If you set out to buy a Zonbu, you'll find the Standard Edition preloaded in a configuration as elaborated above, either with or without subscription plan. However, dig deeper and you'll also find three other Zonbus—Developer, Free Edition and Kiosk editions.

Because the standard Zonbu PC has a fixed OS configuration and application set, this version is ideal for Linux evangelism—that is, introducing Linux to people or organizations with limited computing requirements.

However, we insatiable tinkerers might pop an artery with the fixed configuration and lack of control found in the Zonbu Standard Edition. Therefore, the LJ crowd will likely find more joy in the alternative Zonbu editions.

Let's have a look at each of these editions.

Zonbu and Newbies

If only I had a nickel for each time I've heard one of you tell me “All my [insert non-geek relatives/friends] need is Web access, an office suite and MP3s. There's no reason they shouldn't be using Linux.” For situations like these, consider Zonbu your “Linux Conversion Appliance”.

Though your grandmother likely won't care, Zonbu Standard runs Gentoo Linux and uses Xfce as its desktop environment. Our review machine ran Version 6.999 of its software, with Linux kernel 2.6.22.4, which Zonbu still considers betaware. Meanwhile, the hardware is not in beta.

Figure 4. Zonbu runs Gentoo Linux and the Xfce desktop environment. In the Standard Edition, Zonbu maintains the OS and all applications. If you want to change anything, set up the Developer Edition instead.

For better or worse, neither you nor your grandmother can change a Zonbu build in the Standard Edition, not even install additional applications. On the flip side, Zonbu contains a wide range of standard Linux apps and presents them to the user in a very functional, logical manner. See the Included Applications sidebar for a sample of Zonbu's applications.

Support for printers, Flash drives and digital cameras is as good as any Linux machine, and other music players and iPods (though not fully) are supported as well. Buyers beware that neither Bluetooth, scanners nor Webcams are currently supported, and the Belkin F5D7050 is the only supported Wi-Fi device.

Although media codecs are always an issue with Linux, Zonbu has much of that pretty well solved. One can play back the following: MP3s, WMA, WMV, AVI, QuickTime, MPEG/MP4, RealMedia and DVDs from around the globe (given you've got the optional CD/DVD drive).

Another issue to consider is Internet connection. Luckily, you're not completely up a creek if your Internet access is down, because most recent files will be stored in the onboard cache. You simply won't have access to your older files in on-line storage. In addition, Zonbu needs only 64KB/s to work, but a minimum of 256KB/s is recommended. I tested Zonbu with a slower connection, around 100KB/s, and found it to work fine under everyday working conditions with small files. However, logic tells you that pumping gigantic files though small pipes is no fun, so keep this in mind if you'll be transferring large files frequently.

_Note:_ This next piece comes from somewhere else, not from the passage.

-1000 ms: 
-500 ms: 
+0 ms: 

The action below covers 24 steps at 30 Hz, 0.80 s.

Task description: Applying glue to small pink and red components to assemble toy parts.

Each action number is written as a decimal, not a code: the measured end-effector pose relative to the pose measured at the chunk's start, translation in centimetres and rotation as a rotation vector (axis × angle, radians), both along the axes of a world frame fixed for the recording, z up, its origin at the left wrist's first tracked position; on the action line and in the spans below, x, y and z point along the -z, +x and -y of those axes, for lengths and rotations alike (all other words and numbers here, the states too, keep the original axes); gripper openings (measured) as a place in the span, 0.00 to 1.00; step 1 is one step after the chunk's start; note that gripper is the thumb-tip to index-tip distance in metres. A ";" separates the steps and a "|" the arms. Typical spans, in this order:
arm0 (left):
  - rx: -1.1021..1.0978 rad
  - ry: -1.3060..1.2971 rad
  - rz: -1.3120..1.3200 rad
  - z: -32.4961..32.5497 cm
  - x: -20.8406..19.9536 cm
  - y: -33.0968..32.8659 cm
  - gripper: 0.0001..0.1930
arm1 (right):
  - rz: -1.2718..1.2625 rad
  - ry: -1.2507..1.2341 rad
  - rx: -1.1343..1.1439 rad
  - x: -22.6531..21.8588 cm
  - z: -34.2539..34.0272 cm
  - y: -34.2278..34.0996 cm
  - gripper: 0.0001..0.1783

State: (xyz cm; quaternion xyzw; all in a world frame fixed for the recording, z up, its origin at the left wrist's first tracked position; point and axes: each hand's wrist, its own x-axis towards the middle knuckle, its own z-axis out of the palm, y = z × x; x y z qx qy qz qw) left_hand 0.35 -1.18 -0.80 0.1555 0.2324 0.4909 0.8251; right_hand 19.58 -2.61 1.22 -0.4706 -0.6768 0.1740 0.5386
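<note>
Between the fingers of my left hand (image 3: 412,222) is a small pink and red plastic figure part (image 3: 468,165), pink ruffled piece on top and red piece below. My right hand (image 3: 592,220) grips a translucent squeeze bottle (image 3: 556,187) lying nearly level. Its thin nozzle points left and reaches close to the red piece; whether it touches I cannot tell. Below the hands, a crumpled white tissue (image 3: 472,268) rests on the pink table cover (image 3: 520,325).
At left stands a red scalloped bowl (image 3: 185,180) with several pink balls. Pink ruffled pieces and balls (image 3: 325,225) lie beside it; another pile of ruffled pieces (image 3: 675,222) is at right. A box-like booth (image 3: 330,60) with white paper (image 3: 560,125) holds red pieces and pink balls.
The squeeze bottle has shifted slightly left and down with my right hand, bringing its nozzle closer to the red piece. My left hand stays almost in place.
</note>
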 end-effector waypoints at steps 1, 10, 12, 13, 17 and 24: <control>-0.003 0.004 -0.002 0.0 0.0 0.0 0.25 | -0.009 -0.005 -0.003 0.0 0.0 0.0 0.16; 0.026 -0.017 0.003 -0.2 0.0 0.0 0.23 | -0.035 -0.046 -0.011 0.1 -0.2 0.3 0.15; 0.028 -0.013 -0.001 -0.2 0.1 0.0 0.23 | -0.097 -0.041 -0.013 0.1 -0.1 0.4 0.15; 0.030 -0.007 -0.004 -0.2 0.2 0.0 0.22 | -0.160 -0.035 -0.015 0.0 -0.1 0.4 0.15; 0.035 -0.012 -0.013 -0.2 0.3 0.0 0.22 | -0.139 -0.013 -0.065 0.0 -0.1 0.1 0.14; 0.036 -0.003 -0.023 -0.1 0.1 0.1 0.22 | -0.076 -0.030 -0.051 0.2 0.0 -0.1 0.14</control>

Those computing in the wacky world of Windows who wish to take their existing files along into the Zonbu universe can utilize the Windows Importer Tool. This tool, which runs on Windows, allows you to select the files to transfer, including e-mail, and will upload them to the storage space. Zonbu will synchronize the e-mail files from Outlook, Outlook Express, Netscape Composer 4.0 and Eudora to work with Evolution. We were able to get a bunch of Outlook-based e-mail synchronized without a hitch.

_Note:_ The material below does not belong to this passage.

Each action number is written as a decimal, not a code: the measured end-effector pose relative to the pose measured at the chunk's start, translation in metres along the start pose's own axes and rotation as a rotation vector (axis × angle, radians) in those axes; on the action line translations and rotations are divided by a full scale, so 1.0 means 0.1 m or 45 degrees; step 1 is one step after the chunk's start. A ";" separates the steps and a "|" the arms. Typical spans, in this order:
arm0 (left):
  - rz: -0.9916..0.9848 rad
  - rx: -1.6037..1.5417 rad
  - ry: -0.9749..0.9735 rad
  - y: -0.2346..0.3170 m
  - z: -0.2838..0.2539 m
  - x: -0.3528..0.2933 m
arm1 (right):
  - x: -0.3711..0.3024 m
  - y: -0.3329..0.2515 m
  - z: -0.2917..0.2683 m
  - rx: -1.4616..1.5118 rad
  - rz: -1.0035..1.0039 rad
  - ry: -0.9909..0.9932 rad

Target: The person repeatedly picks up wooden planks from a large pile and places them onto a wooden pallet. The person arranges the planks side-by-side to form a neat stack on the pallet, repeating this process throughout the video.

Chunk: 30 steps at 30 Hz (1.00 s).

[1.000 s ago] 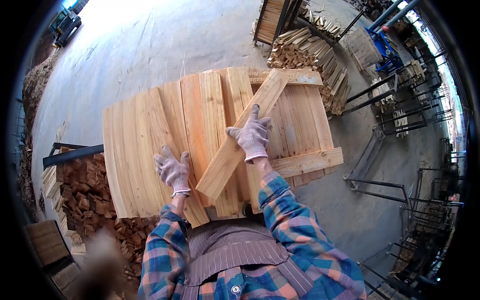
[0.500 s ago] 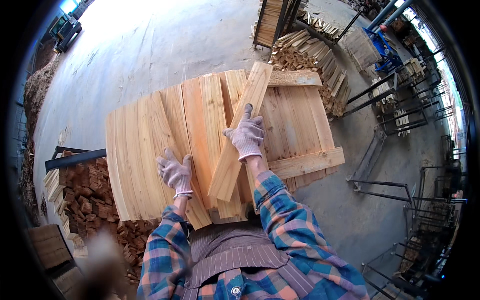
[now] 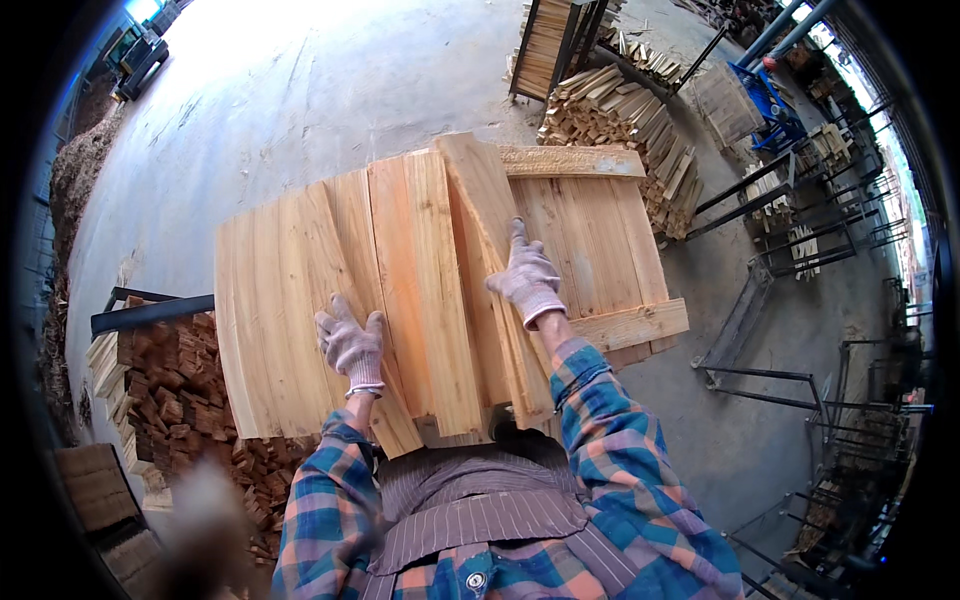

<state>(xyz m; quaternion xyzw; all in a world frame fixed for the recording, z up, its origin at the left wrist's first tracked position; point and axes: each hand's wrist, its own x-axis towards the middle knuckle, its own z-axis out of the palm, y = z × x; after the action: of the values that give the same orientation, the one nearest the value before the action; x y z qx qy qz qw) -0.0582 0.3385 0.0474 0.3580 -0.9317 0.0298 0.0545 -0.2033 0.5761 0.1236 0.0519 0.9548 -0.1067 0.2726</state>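
My left hand (image 3: pixel 352 342), in a pale knitted glove, lies on the light wooden boards (image 3: pixel 283 300) at the left of the stack, thumb apart from the bent fingers. A narrow slanting board (image 3: pixel 368 290) runs beneath that hand. Right of the middle, my right hand (image 3: pixel 527 275), gloved alike, holds a loose wooden plank (image 3: pixel 478 185), its index finger stretched along the face. This plank leans with its far end toward the left. Beside it, an orange-tinted board (image 3: pixel 397 270) and a paler board (image 3: pixel 435 300) lie side by side. The fingertips under the right palm are hidden.
Two crosspieces, one far (image 3: pixel 575 161) and one near (image 3: pixel 630 325), lie across the boards at the right. A pile of wood offcuts (image 3: pixel 190 390) fills a black-framed rack (image 3: pixel 155 315) at left. Stacked slats (image 3: pixel 630 125) and metal frames (image 3: pixel 770 375) stand to the right.
My right hand has moved right with the plank, whose slant has reversed: its far end went left and its near end right. My left hand has stayed in place.
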 end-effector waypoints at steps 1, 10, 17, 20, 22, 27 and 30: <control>0.003 -0.012 -0.018 0.00 -0.02 0.00 | 0.05 0.08 -0.06 0.020 0.046 -0.004; 0.001 -0.085 -0.145 0.02 -0.06 0.01 | 0.45 0.63 -0.31 -0.214 0.145 0.269; -0.036 -0.072 -0.179 0.07 -0.11 0.03 | 0.49 0.59 -0.36 -0.158 0.204 0.167; -0.028 -0.094 -0.168 0.03 -0.06 0.02 | 0.40 0.53 -0.28 0.089 0.129 0.050; -0.025 -0.106 -0.166 0.03 -0.06 0.04 | 0.34 0.54 -0.15 0.377 0.051 -0.038; -0.026 -0.140 -0.196 0.08 -0.21 0.04 | 0.48 0.95 0.09 0.919 -0.083 -0.047; -0.046 -0.099 -0.156 0.00 -0.11 0.05 | 0.42 1.05 -0.30 0.580 0.026 0.087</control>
<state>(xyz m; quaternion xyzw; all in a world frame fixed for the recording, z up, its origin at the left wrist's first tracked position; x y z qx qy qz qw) -0.0612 0.3366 0.0591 0.3734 -0.9271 -0.0294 0.0118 -0.2376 0.6865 0.1073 0.1254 0.9141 -0.3149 0.2226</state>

Beyond the annoyance of the inability to change either the OS or your applications, a few other minor issues arose. In addition to making annoyingly loud beeps while starting up, Zonbu's boot time is a bit slow even for Linux—close to two minutes (20–30 seconds longer than our SUSE Linux and Ubuntu systems).

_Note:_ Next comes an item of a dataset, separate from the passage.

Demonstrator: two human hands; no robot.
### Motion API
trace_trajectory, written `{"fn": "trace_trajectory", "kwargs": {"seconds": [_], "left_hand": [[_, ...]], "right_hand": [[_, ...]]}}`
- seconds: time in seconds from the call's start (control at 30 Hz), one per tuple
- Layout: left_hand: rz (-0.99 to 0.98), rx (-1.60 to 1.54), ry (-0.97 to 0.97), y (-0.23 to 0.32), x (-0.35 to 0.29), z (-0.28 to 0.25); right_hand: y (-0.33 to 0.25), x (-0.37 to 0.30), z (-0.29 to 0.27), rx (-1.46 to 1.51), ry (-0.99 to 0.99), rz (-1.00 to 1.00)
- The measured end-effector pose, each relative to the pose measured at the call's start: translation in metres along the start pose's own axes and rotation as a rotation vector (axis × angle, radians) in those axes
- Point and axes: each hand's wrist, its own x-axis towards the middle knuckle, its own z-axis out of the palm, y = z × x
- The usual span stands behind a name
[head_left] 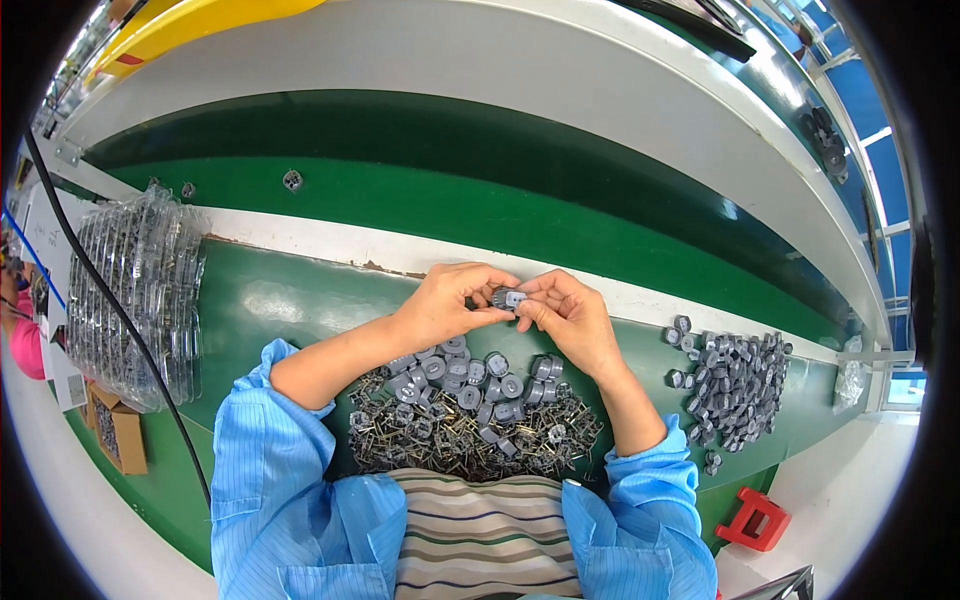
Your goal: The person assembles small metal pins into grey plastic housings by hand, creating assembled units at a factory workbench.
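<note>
Close together over the green bench, my left hand (450, 300) and my right hand (570, 318) both pinch one small grey plastic part (512, 299). It has a lighter face and dark edges; my fingers cover some of it. Just below my hands lies a heap of grey round plastic parts (465, 372). Nearer my body these merge into a tangled pile of small metal pins (440, 435), some brass-coloured and some dark.
A larger heap of grey parts (735, 385) spreads at the right. Clear plastic trays (135, 290) stand stacked at the left, with a black cable (110, 290) in front. A cardboard box (118, 435) sits below them. A white shelf (480, 60) spans the back; a red stool (755, 520) is lower right.
</note>
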Motion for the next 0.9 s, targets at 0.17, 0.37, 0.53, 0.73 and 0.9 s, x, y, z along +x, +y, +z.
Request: {"fn": "trace_trajectory", "kwargs": {"seconds": [0.17, 0.37, 0.53, 0.73, 0.9], "left_hand": [[0.031, 0.028, 0.0, 0.0, -0.002, 0.0], [-0.034, -0.014, -0.015, -0.001, -0.004, 0.002], [-0.048, -0.041, -0.024, -0.004, -0.004, 0.004], [-0.059, -0.043, -0.053, -0.002, -0.003, 0.003], [-0.078, -0.061, -0.08, 0.0, -0.003, 0.001]], "right_hand": [[0.009, 0.003, -0.004, -0.146, 0.034, 0.128], [0.005, 0.0, -0.001, -0.091, 0.087, 0.103], [-0.001, 0.0, 0.004, -0.107, 0.084, 0.124], [-0.003, 0.0, 0.004, -0.143, 0.059, 0.162], [0.001, 0.001, 0.004, -0.117, 0.051, 0.163]]}}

Another annoyance in my book is Zonbu's avoidance of Linux to the general public, saying that “The Zonbu OS looks and works like the latest PC operating systems” and offering advantages like superior security. Clearly when reading the Web pages for developers, Zonbu is zealous about Linux, and yes, we do want to present Linux's modern, user-friendly face to new recruits. Nevertheless, why not use this as a teaching opportunity to plug Linux to the world not just by functional advantage but by name too?